Des troubles de l’attachement au TDAH

Car si la nouvelle politique suscite d’inévitables craintes, elle laisse espérer l’émergence de nouvelles solutions pour des situations depuis longtemps problématiques, par exemple l’offre de soins pour les enfants avec un double diagnostic (déficit intellectuel et problèmes de santé mentale). «L’espoir majeur, c’est de pouvoir trouver pour chaque patient les solutions les plus adaptées, explique Aurélie Doyen, coordinatrice de la réforme pour le Hainaut.

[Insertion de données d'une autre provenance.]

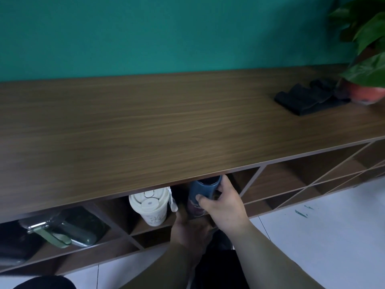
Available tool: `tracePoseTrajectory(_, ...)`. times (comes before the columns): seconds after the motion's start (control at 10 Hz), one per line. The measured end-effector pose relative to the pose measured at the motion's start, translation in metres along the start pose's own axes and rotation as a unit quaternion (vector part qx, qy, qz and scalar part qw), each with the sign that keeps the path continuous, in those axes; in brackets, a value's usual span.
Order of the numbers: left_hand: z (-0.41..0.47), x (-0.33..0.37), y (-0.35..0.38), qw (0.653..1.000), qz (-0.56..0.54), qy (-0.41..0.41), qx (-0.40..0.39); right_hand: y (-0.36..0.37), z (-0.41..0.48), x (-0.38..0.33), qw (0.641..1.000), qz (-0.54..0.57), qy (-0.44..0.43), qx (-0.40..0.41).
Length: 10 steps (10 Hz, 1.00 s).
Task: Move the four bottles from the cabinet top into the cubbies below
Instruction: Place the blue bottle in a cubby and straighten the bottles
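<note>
A dark blue bottle stands upright in a cubby just under the front edge of the wooden cabinet top. My right hand is wrapped around its side, fingers over its upper part. My left hand is cupped against its lower part and base. A cream bottle with a flip lid stands in the cubby to the left. Further left, a green bottle with a metal clasp lies on its side in another cubby. No bottle stands on the visible cabinet top.
A black folded cloth and a potted plant in a red pot sit at the right end of the top. Diamond-shaped cubbies run on to the right. White floor tiles lie below. A teal wall rises behind.
</note>
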State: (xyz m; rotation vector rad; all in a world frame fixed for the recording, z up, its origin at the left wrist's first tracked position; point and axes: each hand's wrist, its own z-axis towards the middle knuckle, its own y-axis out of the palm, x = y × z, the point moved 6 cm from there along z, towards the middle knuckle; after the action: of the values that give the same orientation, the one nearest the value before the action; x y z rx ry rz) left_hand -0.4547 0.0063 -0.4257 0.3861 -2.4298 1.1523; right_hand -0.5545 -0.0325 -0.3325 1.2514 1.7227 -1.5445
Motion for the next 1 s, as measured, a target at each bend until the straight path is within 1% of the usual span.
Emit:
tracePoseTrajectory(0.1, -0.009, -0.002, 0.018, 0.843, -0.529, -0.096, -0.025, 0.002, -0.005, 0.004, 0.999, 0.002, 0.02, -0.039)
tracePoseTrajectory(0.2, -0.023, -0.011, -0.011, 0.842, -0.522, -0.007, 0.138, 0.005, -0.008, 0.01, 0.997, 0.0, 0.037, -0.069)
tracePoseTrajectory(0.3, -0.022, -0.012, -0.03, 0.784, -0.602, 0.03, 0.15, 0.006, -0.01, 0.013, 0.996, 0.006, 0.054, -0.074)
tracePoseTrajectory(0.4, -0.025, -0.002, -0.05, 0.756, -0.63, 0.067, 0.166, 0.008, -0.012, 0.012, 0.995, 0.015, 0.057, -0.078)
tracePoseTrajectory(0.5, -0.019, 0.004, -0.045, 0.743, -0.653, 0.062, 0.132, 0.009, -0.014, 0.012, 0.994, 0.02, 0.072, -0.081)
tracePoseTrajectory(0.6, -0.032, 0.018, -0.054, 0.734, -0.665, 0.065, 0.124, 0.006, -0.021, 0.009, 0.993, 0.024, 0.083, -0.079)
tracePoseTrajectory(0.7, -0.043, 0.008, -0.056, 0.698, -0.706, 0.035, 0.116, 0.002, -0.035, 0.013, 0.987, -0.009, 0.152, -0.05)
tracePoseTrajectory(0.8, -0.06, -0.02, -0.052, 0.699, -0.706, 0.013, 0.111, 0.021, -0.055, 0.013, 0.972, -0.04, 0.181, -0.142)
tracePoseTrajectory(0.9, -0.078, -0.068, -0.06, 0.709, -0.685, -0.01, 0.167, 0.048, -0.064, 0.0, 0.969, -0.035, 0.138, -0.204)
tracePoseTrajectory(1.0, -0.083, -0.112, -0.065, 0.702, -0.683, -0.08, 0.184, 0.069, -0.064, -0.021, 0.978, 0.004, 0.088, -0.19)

Dans certaines villes, les délais pour une consultation en pédopsychiatrie vont jusqu’à quatre mois. En Hainaut, les listes d’attente pour avoir une place en résidentiel restent elles aussi excessivement longues», explique-t-elle. Si la nouvelle politique rappelle en effet que «dans la mesure du possible, il est capital que le patient soit traité dans son propre environnement», elle devrait logiquement permettre de libérer des places en institution pour les jeunes qui en ont le plus besoin. Un subtil jeu de chaises musicales où personne n’est censé être éliminé.

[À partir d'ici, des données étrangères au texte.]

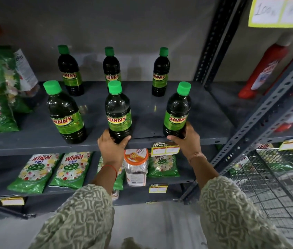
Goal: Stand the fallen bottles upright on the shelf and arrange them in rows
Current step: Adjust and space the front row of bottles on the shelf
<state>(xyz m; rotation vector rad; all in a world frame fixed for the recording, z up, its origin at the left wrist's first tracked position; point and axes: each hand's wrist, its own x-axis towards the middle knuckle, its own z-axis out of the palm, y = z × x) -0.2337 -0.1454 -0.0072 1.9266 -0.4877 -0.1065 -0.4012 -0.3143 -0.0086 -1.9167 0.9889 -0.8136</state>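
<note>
while six bottles stand upright, left hand [112, 143] grips middle bottle [118, 115], right hand [187, 141] right bottle [176, 114].

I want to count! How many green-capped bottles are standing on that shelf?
6: back row left, middle, right; front row left, middle, right.

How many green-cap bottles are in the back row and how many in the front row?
Back row bottles: 3
Front row bottles: 3
Total: 6, all upright; the left hand and right hand each hold one.
</note>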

«Il y a une crainte autour de la formalisation des réseaux. Il y a là un questionnement identitaire: peut-on rester ces lieux préservés où les thérapeutes jouissent d’une grande liberté?» Marie Lambert, Crésam

Bien que la nouvelle politique soit basée sur un programme de consultation et d’intervention «global», certaines actions à l’intention de publics cibles spécifiques ont été définies. Parmi ces publics, on compte les adolescents judiciarisés présentant une problématique psychiatrique ou les jeunes présentant une problématique d’assuétude. De même que, à l’autre bout du spectre, les nourrissons et les tout-petits pour lesquels la collaboration avec les sages-femmes et les services de néonatalogie/pédiatrie semble essentielle. Les recherches autour des «troubles de l’attachement» démontrent en effet la nécessité d’intervenir précocement auprès des parents – et spécifiquement des mères – qui éprouvent des difficultés relationnelles avec leur nouveau-né, parfois en raison de la préexistence de problèmes psychiques. «Les troubles de l’attachement sont un point d’attention particulier au sein d’un public considéré à risque. Mais n’oublions pas que ce sont des problèmes que l’on retrouve aussi dans la population générale. Il ne faut donc pas stigmatiser les parents», précise Bernard Jacob. Exercice d’autant plus délicat que la nouvelle approche entend porter une attention accrue au «contexte socio-économique», identifié par la littérature comme un facteur influençant l’apparition et l’évolution des problèmes de santé mentale. Mentionnons encore que, sur la base d’un avis du Conseil supérieur de la santé, alerté par la consommation croissante de psychostimulants, des trajectoires devront être définies pour le diagnostic et le traitement du trouble du déficit de l’attention avec ou sans hyperactivité (TDAH). Outre la nécessité de lutter contre une surmédication due à un surdiagnostic de ce trouble, des «programmes d’entraînement aux aptitudes parentales» sont entre autres encouragés pour accompagner la prise en charge. Un cas emblématique des enjeux spécifiques de la santé mentale des 0-18 ans dans laquelle l’entourage, bien plus encore que pour les adultes, semble aussi bien du côté des causes que des solutions.